TASK OBJECTIVE:
Would you please transcribe exactly the lines from the one containing "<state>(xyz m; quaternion" through the end of the material below, and only those?

INFORMATION SHOWN:
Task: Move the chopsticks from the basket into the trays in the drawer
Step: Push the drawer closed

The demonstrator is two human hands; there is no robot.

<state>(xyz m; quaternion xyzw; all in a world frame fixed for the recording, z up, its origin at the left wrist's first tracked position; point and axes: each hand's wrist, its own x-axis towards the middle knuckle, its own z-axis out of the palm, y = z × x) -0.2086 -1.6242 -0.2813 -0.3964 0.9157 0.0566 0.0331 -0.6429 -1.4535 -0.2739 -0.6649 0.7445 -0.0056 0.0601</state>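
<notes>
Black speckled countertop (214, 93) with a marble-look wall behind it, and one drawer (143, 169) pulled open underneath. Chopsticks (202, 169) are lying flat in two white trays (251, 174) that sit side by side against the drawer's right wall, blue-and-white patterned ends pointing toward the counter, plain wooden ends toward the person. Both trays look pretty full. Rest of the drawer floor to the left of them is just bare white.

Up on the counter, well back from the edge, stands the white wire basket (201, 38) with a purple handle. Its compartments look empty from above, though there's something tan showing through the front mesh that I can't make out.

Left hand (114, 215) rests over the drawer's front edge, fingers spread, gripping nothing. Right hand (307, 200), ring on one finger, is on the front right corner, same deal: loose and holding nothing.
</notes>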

RESULT OF THE EXERCISE:
<state>(xyz m; quaternion xyzw; all in a world frame fixed for the recording, z up, its origin at the left wrist's first tracked position; point and axes: each hand's wrist, its own x-axis towards the middle knuckle, its own z-axis out of the palm, y = z × x) -0.2086 -1.6242 -0.2813 -0.3964 0.9157 0.0566 0.0331 -0.6429 -1.4535 -0.2739 -0.6649 0.7445 -0.0056 0.0601</state>
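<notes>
Black speckled countertop (214, 93) with a marble-look wall behind it, and one drawer (143, 169) pulled open underneath. Chopsticks (202, 169) are lying flat in two white trays (251, 174) that sit side by side against the drawer's right wall, blue-and-white patterned ends pointing toward the counter, plain wooden ends toward the person. Both trays look pretty full. Rest of the drawer floor to the left of them is just bare white.

Up on the counter, well back from the edge, stands the white wire basket (201, 38) with a purple handle. Its compartments look empty from above, though there's something tan showing through the front mesh that I can't make out.

Left hand (114, 215) rests over the drawer's front edge, fingers spread, gripping nothing. Right hand (307, 200), ring on one finger, is on the front right corner, same deal: loose and holding nothing.
</notes>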

This answer requires nothing more.